Cisimple Launches A Hosted Continuous Delivery Platform For Mobile: Makes Building, Testing And Deployment Easier On Developers

Cisimple is a new development platform, launching today, which automates the build, testing and deployment process for mobile applications. The company is offering hosted Continuous Integration for both the iOS and Android platforms to start, with other platforms planned for the future.

The AngelPad-backed startup was founded earlier this summer by Kevin Rohling, who has a background in engineering and most recently worked at Card.io, the credit-card scanning technology acquired by PayPal. But the idea for cisimple came to him back when he was CTO at Breezy, an app which allows users to print from their mobile devices. “While I was working as CTO, I went looking for a solution that would help our team manage the builds for our mobile application,” says Rohling, “and when I couldn’t find one, that’s when I decided to build cisimple.”

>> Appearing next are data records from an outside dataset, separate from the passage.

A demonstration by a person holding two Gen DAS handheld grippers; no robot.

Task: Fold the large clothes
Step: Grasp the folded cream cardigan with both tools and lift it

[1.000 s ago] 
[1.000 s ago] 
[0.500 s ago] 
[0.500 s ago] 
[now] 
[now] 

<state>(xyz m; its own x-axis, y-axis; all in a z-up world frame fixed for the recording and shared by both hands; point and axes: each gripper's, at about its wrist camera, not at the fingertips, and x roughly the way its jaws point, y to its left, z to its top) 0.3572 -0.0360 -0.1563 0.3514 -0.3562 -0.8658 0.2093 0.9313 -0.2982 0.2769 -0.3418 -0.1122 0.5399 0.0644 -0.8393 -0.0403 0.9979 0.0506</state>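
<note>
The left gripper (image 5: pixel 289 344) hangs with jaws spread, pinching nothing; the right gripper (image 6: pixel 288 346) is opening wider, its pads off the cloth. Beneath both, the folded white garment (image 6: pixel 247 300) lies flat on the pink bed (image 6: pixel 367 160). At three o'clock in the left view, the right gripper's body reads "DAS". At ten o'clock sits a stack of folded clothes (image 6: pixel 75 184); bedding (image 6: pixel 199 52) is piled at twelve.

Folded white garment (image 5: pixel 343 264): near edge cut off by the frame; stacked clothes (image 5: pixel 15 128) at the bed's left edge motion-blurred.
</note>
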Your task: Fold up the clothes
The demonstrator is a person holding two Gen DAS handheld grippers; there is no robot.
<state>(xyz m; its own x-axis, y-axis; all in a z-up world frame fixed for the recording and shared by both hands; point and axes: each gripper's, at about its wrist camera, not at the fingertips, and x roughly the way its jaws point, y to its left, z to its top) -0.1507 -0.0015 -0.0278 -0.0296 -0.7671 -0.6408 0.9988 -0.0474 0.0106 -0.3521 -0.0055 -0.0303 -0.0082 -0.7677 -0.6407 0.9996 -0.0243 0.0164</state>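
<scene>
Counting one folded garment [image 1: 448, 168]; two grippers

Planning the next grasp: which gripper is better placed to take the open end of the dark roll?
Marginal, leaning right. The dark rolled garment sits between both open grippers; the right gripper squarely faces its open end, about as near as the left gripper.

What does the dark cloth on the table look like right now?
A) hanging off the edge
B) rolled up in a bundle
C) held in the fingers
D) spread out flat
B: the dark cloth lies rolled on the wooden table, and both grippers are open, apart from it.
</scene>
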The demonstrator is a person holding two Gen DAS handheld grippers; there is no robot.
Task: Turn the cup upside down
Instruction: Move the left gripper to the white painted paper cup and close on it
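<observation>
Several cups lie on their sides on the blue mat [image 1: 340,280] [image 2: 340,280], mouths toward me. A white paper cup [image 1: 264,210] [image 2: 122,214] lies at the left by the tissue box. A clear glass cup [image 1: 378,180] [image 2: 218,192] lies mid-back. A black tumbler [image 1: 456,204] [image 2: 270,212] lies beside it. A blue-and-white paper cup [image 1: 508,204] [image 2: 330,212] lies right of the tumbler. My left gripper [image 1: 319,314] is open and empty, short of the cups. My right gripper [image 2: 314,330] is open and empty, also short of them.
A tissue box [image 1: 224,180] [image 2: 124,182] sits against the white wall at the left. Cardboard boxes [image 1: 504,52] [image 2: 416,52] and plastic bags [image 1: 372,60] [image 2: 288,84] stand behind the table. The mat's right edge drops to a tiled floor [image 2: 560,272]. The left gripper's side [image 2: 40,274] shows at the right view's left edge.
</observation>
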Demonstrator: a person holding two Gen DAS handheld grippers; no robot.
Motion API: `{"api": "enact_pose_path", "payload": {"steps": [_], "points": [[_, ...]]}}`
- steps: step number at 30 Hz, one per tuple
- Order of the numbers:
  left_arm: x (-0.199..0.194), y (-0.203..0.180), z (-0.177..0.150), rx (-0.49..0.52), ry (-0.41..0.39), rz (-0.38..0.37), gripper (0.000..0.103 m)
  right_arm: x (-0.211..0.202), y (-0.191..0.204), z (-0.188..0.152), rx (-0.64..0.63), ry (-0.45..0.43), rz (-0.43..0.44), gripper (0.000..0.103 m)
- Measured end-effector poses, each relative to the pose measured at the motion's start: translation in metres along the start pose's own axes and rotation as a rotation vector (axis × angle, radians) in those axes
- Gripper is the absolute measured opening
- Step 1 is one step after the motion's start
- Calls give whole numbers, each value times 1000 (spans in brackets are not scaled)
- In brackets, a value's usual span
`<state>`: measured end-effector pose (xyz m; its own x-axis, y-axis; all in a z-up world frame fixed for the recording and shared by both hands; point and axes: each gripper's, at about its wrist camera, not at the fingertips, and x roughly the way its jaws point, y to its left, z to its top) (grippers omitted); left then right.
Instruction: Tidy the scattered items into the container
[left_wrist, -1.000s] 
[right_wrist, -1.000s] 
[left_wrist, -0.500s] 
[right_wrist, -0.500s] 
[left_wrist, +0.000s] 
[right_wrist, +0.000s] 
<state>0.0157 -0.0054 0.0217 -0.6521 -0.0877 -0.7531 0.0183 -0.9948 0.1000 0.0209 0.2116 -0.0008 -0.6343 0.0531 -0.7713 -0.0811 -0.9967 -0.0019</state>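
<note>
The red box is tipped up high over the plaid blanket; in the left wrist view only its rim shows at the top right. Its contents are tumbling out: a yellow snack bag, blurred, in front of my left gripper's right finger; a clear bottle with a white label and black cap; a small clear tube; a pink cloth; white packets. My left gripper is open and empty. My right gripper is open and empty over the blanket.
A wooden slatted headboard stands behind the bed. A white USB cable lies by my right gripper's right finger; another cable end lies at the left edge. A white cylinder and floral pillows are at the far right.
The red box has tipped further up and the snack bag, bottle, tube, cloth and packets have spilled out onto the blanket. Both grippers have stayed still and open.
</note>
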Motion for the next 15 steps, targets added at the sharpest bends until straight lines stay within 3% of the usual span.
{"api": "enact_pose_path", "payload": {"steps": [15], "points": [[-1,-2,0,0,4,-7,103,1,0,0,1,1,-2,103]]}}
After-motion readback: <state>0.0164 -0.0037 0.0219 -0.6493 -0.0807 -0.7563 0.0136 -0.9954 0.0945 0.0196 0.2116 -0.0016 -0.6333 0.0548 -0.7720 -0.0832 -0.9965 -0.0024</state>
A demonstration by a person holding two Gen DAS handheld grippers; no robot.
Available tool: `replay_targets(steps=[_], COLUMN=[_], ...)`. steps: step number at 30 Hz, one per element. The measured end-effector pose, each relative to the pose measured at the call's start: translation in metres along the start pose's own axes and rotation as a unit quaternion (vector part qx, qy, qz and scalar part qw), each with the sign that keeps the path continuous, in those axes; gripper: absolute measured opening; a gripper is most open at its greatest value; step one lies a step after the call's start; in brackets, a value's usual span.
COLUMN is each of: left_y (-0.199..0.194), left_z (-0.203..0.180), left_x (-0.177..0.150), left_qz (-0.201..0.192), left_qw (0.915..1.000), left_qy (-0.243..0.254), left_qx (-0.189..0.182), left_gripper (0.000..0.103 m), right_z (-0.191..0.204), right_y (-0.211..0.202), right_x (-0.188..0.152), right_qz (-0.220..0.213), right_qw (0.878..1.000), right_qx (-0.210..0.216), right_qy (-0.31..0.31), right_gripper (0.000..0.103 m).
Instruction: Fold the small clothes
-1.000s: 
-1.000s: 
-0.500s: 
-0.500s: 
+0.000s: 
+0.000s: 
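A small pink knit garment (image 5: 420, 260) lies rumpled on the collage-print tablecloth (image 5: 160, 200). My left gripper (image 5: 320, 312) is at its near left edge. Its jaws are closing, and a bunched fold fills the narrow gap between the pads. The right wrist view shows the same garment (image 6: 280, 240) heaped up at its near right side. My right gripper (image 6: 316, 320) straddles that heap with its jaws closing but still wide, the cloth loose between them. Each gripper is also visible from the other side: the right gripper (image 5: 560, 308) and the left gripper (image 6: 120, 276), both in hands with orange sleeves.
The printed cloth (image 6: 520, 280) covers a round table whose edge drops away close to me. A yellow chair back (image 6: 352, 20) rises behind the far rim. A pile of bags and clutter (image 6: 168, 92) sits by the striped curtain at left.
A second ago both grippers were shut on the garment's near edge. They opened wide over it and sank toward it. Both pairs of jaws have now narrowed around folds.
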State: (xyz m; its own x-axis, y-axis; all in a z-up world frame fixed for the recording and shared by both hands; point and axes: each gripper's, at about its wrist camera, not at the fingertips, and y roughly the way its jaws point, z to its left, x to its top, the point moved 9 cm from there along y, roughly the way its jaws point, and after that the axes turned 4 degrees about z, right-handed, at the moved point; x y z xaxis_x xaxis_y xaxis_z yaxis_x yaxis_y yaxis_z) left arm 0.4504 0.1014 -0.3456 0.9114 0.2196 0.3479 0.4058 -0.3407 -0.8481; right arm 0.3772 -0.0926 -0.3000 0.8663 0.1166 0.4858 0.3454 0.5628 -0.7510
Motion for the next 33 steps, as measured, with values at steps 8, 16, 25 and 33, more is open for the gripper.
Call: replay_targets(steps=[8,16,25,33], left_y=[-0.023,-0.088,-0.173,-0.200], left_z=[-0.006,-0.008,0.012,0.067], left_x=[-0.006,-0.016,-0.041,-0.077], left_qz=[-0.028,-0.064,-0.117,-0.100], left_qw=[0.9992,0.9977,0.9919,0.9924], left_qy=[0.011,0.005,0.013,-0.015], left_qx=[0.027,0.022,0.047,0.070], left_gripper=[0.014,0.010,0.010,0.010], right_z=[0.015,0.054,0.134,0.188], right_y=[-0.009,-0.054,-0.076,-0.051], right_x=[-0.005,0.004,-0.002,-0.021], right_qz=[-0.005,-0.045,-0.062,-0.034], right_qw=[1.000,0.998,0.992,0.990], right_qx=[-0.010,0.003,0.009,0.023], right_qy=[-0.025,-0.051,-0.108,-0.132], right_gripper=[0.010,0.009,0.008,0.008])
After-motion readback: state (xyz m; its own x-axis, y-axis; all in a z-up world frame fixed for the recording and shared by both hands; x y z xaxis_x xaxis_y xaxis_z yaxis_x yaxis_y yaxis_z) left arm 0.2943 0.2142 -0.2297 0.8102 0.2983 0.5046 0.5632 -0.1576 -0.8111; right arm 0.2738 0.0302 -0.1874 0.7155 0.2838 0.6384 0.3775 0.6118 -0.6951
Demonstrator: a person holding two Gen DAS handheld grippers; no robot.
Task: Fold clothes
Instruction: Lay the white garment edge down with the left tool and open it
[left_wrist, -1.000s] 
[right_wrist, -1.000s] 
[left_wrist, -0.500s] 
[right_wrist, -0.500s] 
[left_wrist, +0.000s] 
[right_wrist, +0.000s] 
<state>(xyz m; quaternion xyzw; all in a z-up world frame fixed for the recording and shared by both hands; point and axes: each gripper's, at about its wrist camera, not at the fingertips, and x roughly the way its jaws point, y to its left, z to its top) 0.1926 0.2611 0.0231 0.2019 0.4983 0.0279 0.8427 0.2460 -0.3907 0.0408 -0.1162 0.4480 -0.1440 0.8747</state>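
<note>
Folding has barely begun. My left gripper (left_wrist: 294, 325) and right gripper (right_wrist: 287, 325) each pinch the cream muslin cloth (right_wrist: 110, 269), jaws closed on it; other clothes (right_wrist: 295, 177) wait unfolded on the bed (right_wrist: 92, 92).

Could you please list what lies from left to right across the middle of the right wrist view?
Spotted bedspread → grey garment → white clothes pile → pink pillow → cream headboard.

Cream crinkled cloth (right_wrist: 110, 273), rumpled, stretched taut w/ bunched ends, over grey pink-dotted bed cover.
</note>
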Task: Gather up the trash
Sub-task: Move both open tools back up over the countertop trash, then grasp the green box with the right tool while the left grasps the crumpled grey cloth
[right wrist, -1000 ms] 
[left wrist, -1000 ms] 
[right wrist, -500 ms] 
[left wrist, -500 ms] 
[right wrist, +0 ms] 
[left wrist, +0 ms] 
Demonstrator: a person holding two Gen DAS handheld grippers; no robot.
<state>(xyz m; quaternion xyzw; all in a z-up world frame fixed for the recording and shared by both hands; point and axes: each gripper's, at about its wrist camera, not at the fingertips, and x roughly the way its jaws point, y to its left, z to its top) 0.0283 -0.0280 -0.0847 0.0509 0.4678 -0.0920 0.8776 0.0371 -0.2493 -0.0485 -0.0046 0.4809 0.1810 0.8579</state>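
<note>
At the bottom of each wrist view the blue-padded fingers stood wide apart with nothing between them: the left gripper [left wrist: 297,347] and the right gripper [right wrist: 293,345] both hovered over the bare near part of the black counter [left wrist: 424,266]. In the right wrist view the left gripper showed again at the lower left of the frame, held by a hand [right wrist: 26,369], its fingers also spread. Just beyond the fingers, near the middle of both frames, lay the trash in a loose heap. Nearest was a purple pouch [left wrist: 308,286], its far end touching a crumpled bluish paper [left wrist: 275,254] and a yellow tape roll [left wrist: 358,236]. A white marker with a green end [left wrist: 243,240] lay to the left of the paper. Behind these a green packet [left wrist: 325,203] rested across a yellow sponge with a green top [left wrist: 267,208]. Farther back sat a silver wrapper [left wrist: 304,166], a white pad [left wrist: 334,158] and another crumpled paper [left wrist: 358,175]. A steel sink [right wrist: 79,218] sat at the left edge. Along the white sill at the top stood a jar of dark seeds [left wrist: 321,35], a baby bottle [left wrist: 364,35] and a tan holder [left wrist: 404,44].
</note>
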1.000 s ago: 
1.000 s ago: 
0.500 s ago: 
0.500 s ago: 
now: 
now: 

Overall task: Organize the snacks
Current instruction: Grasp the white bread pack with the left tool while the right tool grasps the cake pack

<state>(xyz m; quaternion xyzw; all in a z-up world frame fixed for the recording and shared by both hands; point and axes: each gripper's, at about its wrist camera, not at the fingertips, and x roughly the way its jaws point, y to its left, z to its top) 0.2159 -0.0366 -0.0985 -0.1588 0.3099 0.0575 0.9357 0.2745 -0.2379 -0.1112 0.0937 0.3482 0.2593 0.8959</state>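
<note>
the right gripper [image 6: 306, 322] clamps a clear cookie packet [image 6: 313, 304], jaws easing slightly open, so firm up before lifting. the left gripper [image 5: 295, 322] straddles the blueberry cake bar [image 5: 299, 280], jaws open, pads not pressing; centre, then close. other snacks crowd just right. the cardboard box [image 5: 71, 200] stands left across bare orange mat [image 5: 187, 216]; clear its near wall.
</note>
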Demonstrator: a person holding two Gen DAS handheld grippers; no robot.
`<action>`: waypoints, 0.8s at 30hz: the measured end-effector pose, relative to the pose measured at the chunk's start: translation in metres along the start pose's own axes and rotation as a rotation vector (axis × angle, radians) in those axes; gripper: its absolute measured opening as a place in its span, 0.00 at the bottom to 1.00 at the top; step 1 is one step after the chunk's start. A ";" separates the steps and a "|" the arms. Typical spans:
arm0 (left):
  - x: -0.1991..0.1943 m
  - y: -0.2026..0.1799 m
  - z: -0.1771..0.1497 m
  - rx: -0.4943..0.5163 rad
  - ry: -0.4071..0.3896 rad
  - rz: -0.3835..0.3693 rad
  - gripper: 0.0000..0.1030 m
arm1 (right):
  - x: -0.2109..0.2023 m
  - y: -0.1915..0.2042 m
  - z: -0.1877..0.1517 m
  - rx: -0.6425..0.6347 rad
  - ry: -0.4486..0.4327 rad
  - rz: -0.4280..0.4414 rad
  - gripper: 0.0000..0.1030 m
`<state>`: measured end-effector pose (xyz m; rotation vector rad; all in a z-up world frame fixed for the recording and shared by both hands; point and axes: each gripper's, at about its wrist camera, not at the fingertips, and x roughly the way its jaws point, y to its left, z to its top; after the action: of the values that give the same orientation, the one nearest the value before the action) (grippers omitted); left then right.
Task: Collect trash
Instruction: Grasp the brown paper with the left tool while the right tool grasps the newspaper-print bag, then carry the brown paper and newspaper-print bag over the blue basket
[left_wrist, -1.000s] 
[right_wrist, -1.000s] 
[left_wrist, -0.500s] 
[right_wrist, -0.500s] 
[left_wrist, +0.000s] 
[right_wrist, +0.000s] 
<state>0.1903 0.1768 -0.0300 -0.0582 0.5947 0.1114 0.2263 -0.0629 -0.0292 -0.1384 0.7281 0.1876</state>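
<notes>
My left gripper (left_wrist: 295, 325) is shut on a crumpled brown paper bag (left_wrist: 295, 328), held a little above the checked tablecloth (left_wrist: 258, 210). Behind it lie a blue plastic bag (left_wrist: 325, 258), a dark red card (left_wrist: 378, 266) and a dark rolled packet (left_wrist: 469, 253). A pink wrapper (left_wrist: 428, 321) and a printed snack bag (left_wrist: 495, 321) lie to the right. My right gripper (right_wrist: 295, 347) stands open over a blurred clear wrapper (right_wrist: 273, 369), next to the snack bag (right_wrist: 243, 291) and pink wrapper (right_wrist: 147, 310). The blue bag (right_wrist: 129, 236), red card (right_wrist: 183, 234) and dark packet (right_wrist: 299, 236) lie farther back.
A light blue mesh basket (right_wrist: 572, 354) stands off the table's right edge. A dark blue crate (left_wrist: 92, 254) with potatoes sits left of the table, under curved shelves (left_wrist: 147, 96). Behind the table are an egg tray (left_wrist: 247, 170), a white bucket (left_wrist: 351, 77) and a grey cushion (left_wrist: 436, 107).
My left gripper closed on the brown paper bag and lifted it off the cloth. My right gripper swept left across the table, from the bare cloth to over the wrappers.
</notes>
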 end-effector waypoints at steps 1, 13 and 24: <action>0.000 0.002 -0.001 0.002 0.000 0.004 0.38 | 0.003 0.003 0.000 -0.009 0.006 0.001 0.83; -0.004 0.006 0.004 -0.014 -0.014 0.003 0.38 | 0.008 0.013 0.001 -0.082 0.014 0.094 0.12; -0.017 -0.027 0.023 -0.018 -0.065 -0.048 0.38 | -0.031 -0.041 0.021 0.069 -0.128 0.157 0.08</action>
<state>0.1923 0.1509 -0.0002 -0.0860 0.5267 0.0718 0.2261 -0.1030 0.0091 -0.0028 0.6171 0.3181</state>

He said that at Breezy, they had to manage multiple builds – some for large enterprise customers, others for the App Store, builds for test runs, and more. “Having to do all this manually for multiple mobile platforms was taking the team a lot of time,” Rohling explains. There’s a process called Continuous Delivery, or continuous integration, which a lot of engineers implement themselves – it’s automation tool that does all this for you, but it takes a lot of time to set up, he says. This is what Breezy had to go and set up, eventually. But doing so generally takes two to three weeks of engineering time to get going, Rohling says. “And even then, it’s not like it’s an ongoing platform that’s being developed. There’s not going to be value that’s continuing to be added to this tool you put together,” he adds.

That’s where cisimple comes in. The platform, built on Mac infrastructure, offers a way for developers to automate builds, testing and deployment of their mobile applications. It saves time, which means developers can then run tests more frequently. Whereas before testing might be done two to three times per week, using something like cisimple can see tests run two to three daily instead.

The service is directly integrated with GitHub, so upon a developer’s initial login, cisimple scans their GitHub repository for mobile applications. A simple (get it?) set up process then walks developers through configuring how they want their app built and deployed, if desired. “What this means, is that every time you write code, cisimple can automatically build your app, automatically run your tests, and if you’re using something like TestFlight, we can automatically deploy the application out to your users,” Rohling explains.

Cisimple also currently integrates with testing platform TestDroid, as well, and plans to integrate with other services in the near future, including those for testing, crash reporting, internationalization, beta and App Store distribution, and more. The long-term goal is to make cisimple something like a dashboard for picking and choosing which of these services developers want to work with. Rohling says he wants the service to be as streamlined as possible. “Think Heroku – the ability to go in and pick add-ons, that’s exactly what we have planned.”

There are companies that do similar things for the web, including Atlassian Bamboo, CloudBees (for Java), Travis CI, CircleCI (CI for web), but none are focused specifically on mobile. While some can be made to work with mobile, developers have to get their own servers, because the platforms are not built on Mac infrastructure. Another, HostedCi, which is meant for mobile, is still in private beta.

Cisimple is launching, but it won’t be available broadly either – only 200 users will be allowed in today, after first signing up on the company homepage. Pricing is not yet set, so the service is free for all now, and will remain free for open source developers in the future. Based in San Francisco, the company is now wrapping up participation in AngelPad. Cisimple is currently a small team of two full-time employees. Rohling and CTO David Justice, both who knew each other from earlier days working at Alinean in Orlando, Florida.